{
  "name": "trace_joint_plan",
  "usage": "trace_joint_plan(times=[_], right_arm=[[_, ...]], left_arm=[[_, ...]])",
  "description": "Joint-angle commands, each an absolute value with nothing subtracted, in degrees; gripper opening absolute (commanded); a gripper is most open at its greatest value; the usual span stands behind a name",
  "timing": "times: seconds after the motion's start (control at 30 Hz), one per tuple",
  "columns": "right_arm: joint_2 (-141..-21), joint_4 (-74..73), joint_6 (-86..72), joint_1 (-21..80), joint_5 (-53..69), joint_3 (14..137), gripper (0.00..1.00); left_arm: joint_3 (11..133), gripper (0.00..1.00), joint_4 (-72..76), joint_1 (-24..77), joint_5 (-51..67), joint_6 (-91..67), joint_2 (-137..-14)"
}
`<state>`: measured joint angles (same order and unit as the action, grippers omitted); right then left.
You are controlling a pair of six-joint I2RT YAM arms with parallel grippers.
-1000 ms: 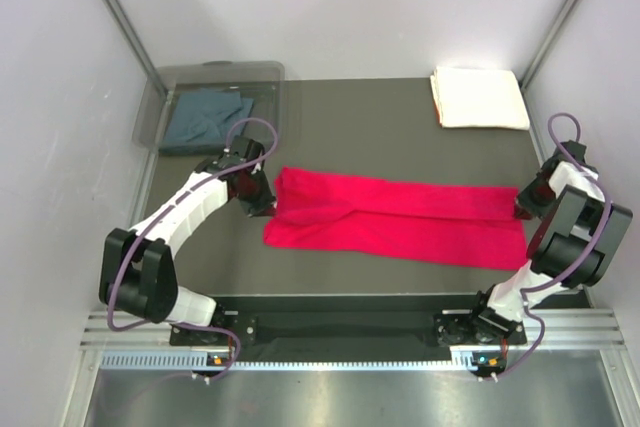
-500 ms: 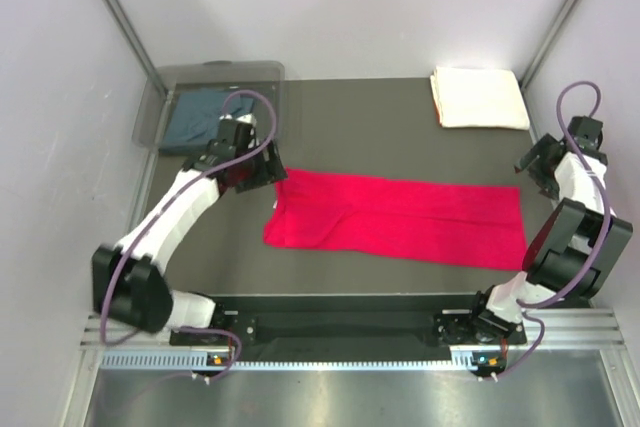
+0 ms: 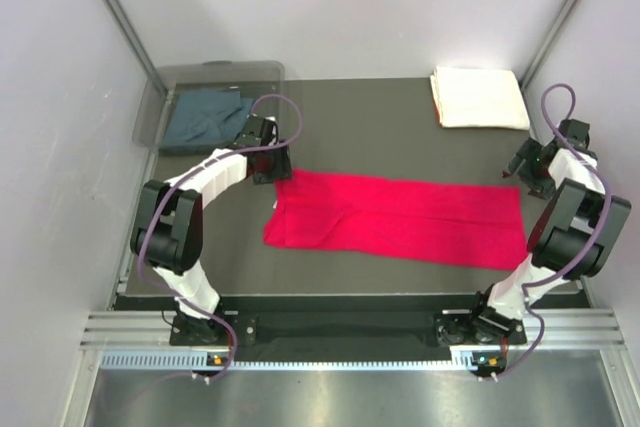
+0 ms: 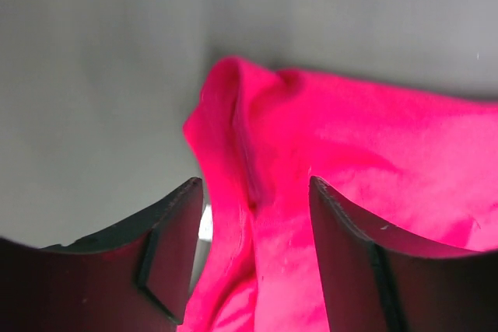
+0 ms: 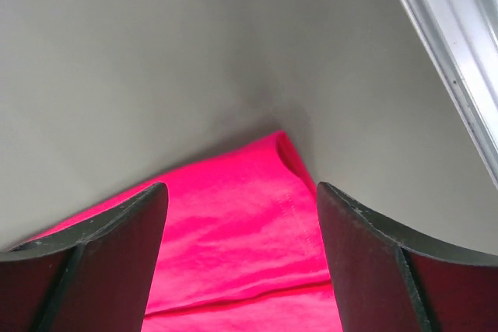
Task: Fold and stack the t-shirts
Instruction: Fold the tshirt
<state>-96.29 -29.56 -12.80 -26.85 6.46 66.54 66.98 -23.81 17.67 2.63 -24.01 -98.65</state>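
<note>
Top external view shows you the red t-shirt lying flat across the middle of the table as a long strip, apparently doubled lengthwise. The cream-white t-shirt sits folded at the far right corner. The blue-grey t-shirt lies in the clear bin at the far left.

Your left gripper hangs at the strip's far left corner with its fingers spread. The bunched edge of the cloth shows between them, not pinched. Your right gripper is spread the same way, poised over the far right corner, which shows between its fingers.

Expect the shirt to be light and limp: it will probably sag, drag on the table and shed a loose layer. Take hold at those two far corners, bite past the hem so you catch both layers, and lift evenly. A shallow pinch on one layer would likely let the fold fall open.
</note>
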Motion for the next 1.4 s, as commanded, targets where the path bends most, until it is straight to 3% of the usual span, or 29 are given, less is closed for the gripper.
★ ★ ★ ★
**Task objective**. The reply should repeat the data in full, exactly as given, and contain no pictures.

**Written response**.
{
  "name": "trace_joint_plan",
  "usage": "trace_joint_plan(times=[_], right_arm=[[_, ...]], left_arm=[[_, ...]])",
  "description": "Joint-angle commands, each an absolute value with nothing subtracted, in degrees; gripper opening absolute (commanded); a gripper is most open at its greatest value; the usual span stands behind a name",
  "timing": "times: seconds after the motion's start (control at 30 Hz), one per tuple",
  "columns": "right_arm: joint_2 (-141..-21), joint_4 (-74..73), joint_6 (-86..72), joint_1 (-21..80), joint_5 (-53..69), joint_3 (14..137), gripper (0.00..1.00); left_arm: joint_3 (11..133), gripper (0.00..1.00), joint_4 (-72..76), joint_1 (-24..77), joint_5 (-51..67), joint_6 (-91..67), joint_2 (-137..-14)"
}
`<state>`: measured joint angles (same order and unit as the action, grippers omitted); right then left.
You are controlling a pair of six-joint I2RT YAM arms with parallel grippers.
-1000 ms: 
-500 ms: 
+0 ms: 
+0 ms: 
+0 ms: 
Task: Fold and stack the t-shirts
Instruction: Fold the tshirt
<state>-96.29 -29.56 -12.80 -26.85 6.46 66.54 66.98 -23.81 17.67 2.63 -24.01 -98.65</state>
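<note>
Top external view shows you the red t-shirt lying flat across the middle of the table as a long strip, apparently doubled lengthwise. The cream-white t-shirt sits folded at the far right corner. The blue-grey t-shirt lies in the clear bin at the far left.

Your left gripper hangs at the strip's far left corner with its fingers spread. The bunched edge of the cloth shows between them, not pinched. Your right gripper is spread the same way, poised over the far right corner, which shows between its fingers.

Expect the shirt to be light and limp: it will probably sag, drag on the table and shed a loose layer. Take hold at those two far corners, bite past the hem so you catch both layers, and lift evenly. A shallow pinch on one layer would likely let the fold fall open.
</note>
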Motion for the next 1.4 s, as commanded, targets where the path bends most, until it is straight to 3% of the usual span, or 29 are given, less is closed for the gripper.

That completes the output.